Skills represent what your character has learned through practice.

You don’t learn skills by spending points at a menu. You learn by using them. Fire a rifle in combat and your Guns skill improves. Pick a lock and your Lockpicking skill sharpens. Every meaningful use of a skill generates pending experience (PXP), which your mind gradually converts into permanent expertise.

Learning happens in three stages, each governed by a different mental attribute.

When you perform an action that exercises a skill, you gain PXP (pending experience). Your Perception determines how much you absorb from each experience.

Higher PER means more PXP per action.

PXP accumulates in a pool — think of it as your short-term working memory for a particular skill. Your Memory stat determines the size of this pool. Higher MEM means a significantly larger pool, and the difference grows dramatically at higher values.

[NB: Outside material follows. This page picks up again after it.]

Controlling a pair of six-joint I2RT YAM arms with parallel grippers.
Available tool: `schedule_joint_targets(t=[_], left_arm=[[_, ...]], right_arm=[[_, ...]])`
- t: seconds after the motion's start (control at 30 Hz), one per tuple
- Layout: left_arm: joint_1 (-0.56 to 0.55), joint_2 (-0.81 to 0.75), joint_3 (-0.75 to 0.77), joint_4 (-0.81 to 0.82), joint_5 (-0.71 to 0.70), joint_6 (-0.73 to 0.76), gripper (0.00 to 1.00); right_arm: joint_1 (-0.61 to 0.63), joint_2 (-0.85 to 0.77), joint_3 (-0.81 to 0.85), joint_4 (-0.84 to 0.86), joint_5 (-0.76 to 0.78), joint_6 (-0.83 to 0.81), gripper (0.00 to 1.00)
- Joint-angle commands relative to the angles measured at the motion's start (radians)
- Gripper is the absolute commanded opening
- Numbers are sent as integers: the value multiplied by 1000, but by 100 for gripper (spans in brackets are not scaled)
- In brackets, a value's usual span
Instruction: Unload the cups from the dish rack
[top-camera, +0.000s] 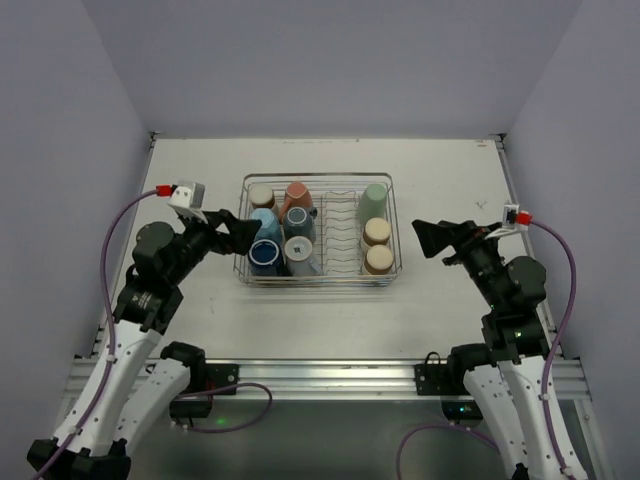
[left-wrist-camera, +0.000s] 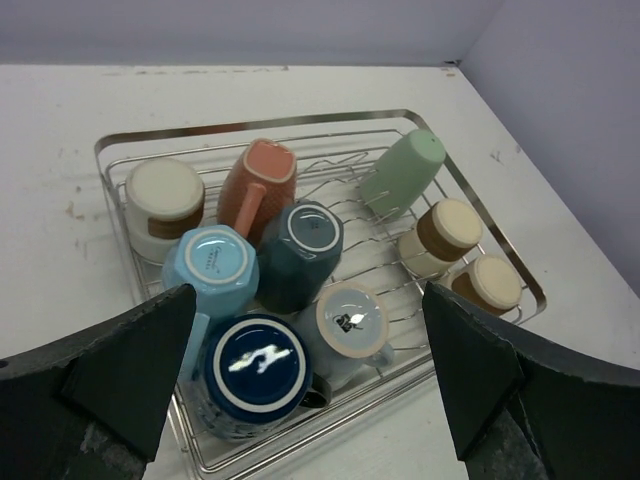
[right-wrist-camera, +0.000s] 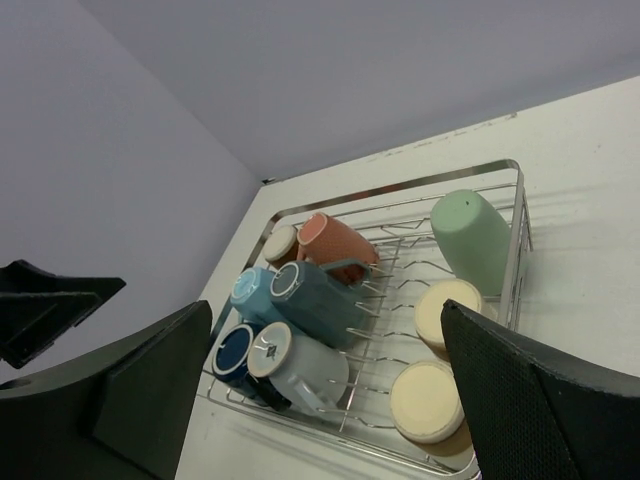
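The chrome wire dish rack (top-camera: 316, 177) sits mid-table and holds several upside-down cups. On its left side are a navy cup (top-camera: 265, 255), a light blue cup (top-camera: 264, 222), a salmon cup (top-camera: 297, 197), a dark teal cup (top-camera: 299, 220), a grey-white cup (top-camera: 300, 250) and a brown-and-cream cup (top-camera: 261, 195). On its right side are a mint cup (top-camera: 374, 197) and two cream cups (top-camera: 376, 232). My left gripper (top-camera: 235, 232) is open and empty at the rack's left edge, over the navy cup (left-wrist-camera: 258, 367). My right gripper (top-camera: 432, 238) is open and empty, to the right of the rack.
Plate-divider prongs (top-camera: 340, 225) run down the rack's middle. Pale walls close in the table on the left, right and back. A metal rail (top-camera: 320, 375) runs along the near edge by the arm bases.
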Motion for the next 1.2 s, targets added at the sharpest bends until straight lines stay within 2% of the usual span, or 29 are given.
schedule_joint_targets(t=[0.0,0.1,0.17,0.2,0.3,0.33,0.47,0.53,0.67,0.83,0.97,1.17], left_arm=[[6,44,51,59,129,-86,100],[-4,100,60,147,204,-155,100],[-35,151,78,153,197,-172,100],[-90,201,101,153,174,-168,100],[-229,301,180,120,-13,-130,100],[-265,330,208,71,-133,-114,100],[-417,449,299,8,-416,-53,100],[-438,524,330,-8,-522,-44,100],[-467,665,376,-11,-617,-19,100],[-484,745,382,-14,-717,-8,98],[-484,803,377,11,-756,6,99],[-478,883,392,15,-740,19,100]], right_arm=[[-2,-16,24,-29,-24,0,99],[-2,-33,4,-37,-19,0,99],[-2,-37,-11,-26,-28,13,99],[-2,-36,-24,-19,-33,19,99],[-2,-21,-19,-9,-59,25,99],[-2,-17,-19,-8,-65,23,99],[0,-7,-35,24,-85,22,99],[0,7,-42,37,-102,28,99],[3,38,-53,66,-154,31,99],[9,53,-58,69,-167,23,99],[17,65,-62,69,-177,19,99],[21,64,-61,69,-174,13,99]])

Once the pool is full, additional experience is wasted until your mind processes what’s already there. High-MEM characters can accumulate more PXP.

Your mind passively converts PXP into permanent XP over time. This happens automatically — you don’t need to meditate or visit a trainer. Your Intelligence determines how fast this conversion occurs. Like MEM, higher INT values have an increasingly powerful effect.

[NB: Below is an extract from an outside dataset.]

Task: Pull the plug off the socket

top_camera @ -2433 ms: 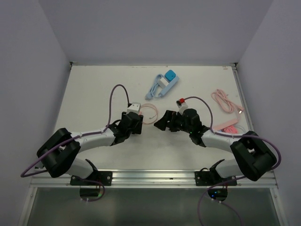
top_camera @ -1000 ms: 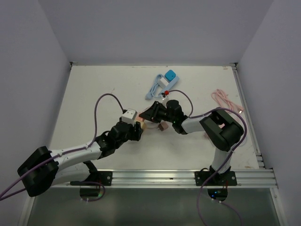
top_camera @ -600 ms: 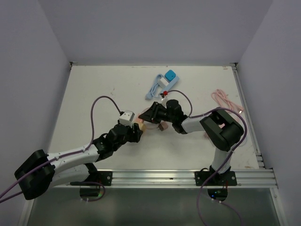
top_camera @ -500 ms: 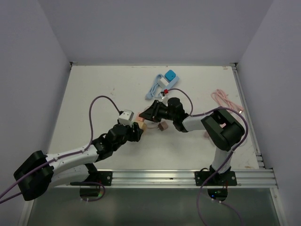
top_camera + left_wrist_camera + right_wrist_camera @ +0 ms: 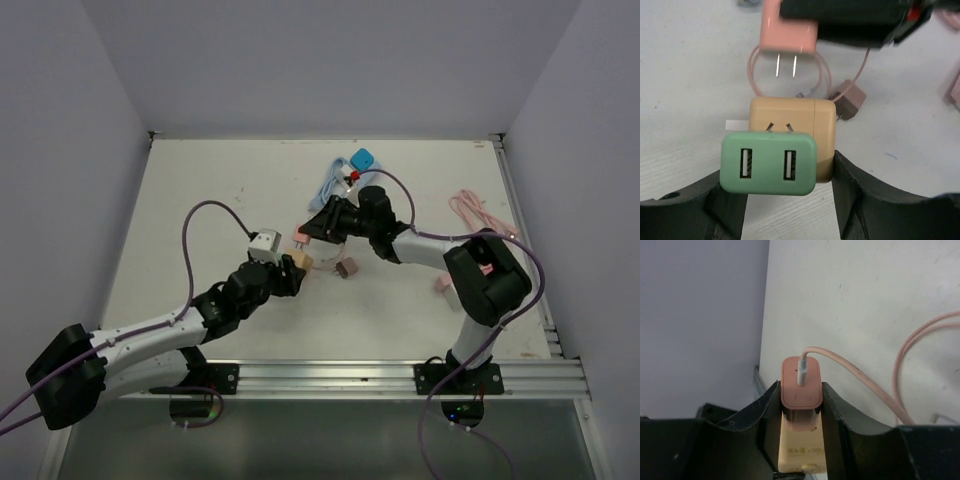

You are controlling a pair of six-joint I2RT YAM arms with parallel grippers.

INT and MEM work as a pair. MEM controls how much raw experience you can hold; INT controls how fast you process it. Building them differently creates distinct learning profiles.

As permanent XP accumulates, your skill rank increases from 0 to 100. Early ranks come quickly — you’ll see noticeable improvement after just a few encounters. But the XP required for each rank grows steeply, and the final ranks demand extraordinary dedication.

Most characters will specialize in a handful of skills rather than trying to master everything. A focused specialist who invests heavily in one or two areas will dramatically outperform a generalist who spreads their experience thin.

Higher skill ranks provide concrete mechanical benefits. Examples:

Chance of success.

Attack bonus: Skill rank is a major contributor to attack rolls. A highly skilled marksman lands shots that an untrained shooter would miss entirely.

Activation speed: Skilled users activate weapons faster, spending less AP per attack. At high ranks, this translates into significantly more attacks per combat round.

Skills are passive expertise — they make you better at things you already know how to do. Abilities are discrete techniques that expand what you can do in the first place.

An ability might let you pass through an enemy’s position in combat, execute a special attack pattern, or use a technical skill in a novel way. Abilities are unlocked through a combination of skill rank thresholds and narrative progression — you learn them by reaching sufficient expertise and then encountering the right circumstances.